Joseph O’Neill is one of America’s very best novelists under 50 years of age. His super–critically acclaimed third novel, “Netherland,” has been compared to “The Great Gatsby,” mainly because its main character, like Gatsby, meets a watery gangsterish death. What has been less discussed is perhaps the hardest thing to talk about when we talk about fiction, i.e., O’Neill’s masterly writing style, his absolutely awesome technique.

I haven’t the space or the inclination to describe what I mean in detail. Suffice it to say here that Angela Elam’s half-hour interview has enough snippets from “Netherland” for listeners to appreciate the magnificence of O’Neill’s sentences.

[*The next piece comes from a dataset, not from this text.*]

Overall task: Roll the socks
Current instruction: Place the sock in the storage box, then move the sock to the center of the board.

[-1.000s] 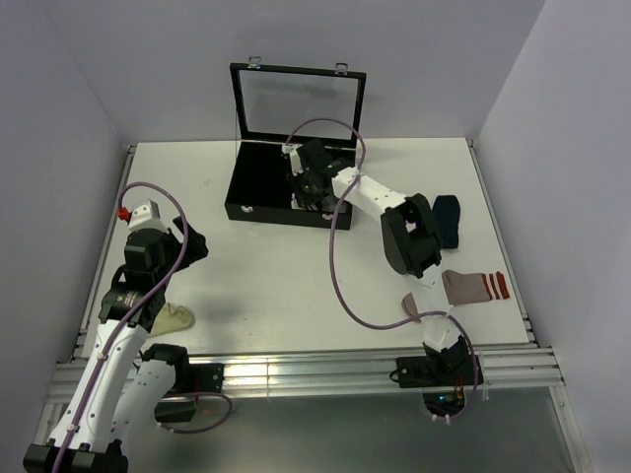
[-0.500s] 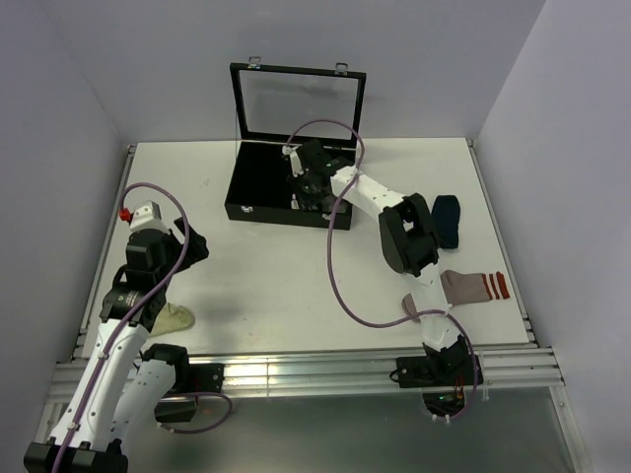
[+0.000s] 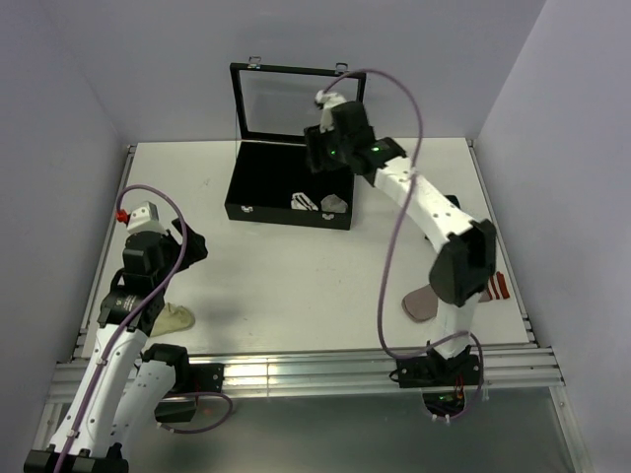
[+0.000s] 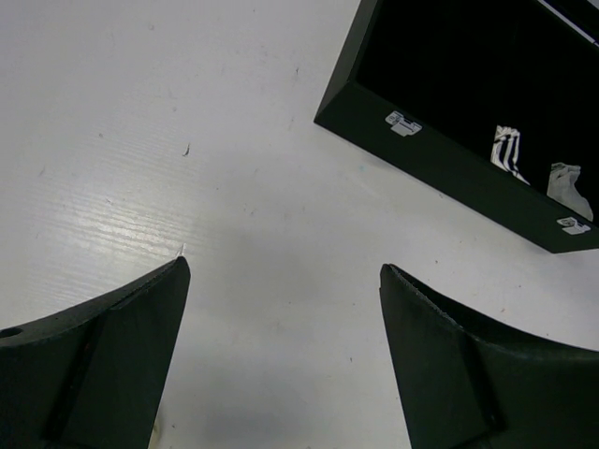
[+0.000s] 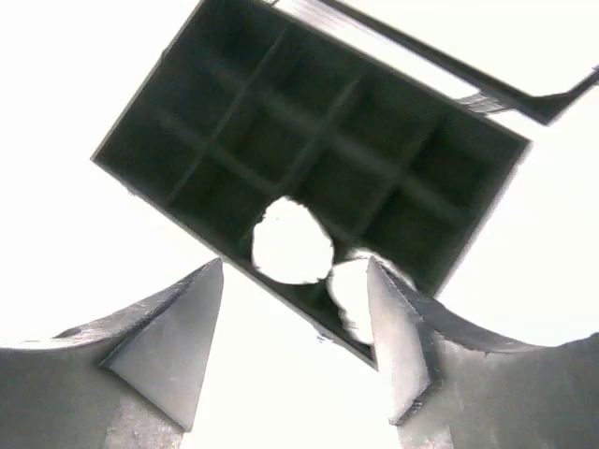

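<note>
White desk (image 3: 266, 276), open black box (image 3: 258, 213). Two rolled socks (image 3: 301, 201) inside; loose sock (image 3: 419, 304) near right base. Left jaws, right jaws apart, empty. Fabric likely soft, limp, light: pinch cuff edge.

A black case (image 3: 258, 210) sits toward the upper middle of the white table (image 3: 276, 281), its clear-panelled lid (image 3: 296, 103) standing upright at the back. Inside, dividers (image 5: 298, 120) split it into a grid of compartments. Two small silver latches (image 4: 403, 123) sit on its front wall. An aluminium rail (image 3: 296, 372) runs along the table's near edge.
</note>
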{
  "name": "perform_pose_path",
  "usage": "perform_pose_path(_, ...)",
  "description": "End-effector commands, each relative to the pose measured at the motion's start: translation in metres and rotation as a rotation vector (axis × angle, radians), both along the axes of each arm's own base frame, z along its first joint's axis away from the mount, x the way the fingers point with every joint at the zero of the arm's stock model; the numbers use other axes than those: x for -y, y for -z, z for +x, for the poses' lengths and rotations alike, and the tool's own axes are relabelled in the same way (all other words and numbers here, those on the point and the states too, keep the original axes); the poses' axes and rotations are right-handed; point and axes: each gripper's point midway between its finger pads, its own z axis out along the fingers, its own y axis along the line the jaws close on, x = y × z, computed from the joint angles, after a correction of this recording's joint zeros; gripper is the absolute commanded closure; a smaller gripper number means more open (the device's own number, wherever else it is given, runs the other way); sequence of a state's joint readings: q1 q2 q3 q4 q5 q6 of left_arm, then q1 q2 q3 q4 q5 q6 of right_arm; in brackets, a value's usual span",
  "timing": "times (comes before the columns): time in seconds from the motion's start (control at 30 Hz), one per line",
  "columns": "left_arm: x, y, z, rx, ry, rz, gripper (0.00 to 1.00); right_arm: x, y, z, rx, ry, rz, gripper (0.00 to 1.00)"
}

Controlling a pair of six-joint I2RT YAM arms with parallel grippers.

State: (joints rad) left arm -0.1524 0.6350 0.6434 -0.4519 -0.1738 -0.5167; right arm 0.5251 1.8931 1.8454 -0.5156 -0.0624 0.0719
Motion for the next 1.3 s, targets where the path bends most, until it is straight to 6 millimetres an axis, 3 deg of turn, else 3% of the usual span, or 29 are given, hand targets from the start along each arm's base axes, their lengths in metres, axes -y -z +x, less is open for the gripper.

Without in the least overwriting and filling his pages with purple prose, O’Neill puts together the building blocks of a novel whose sentences have the symphonic aura of Richard Ford’s, the panache of Zadie Smith’s and the subtlety of William Trevor’s.

“Netherland” is about the post–World Trade Center underworld of Third World people who play cricket in New York City. O’Neill is a terrifically artful reader of his own work. Plus, he evinces plenty of street smarts and good old-fashioned charm in his give and take with Elam. I for one had no idea he speaks with a British accent. But forget Churchill and Colonel Blimp: O’Neill is thoroughly a man of our time.

This “New Letters on the Air” interview is thoroughly enlightening, entertaining—just what you’ll want to hear at the outset of our brave new decade!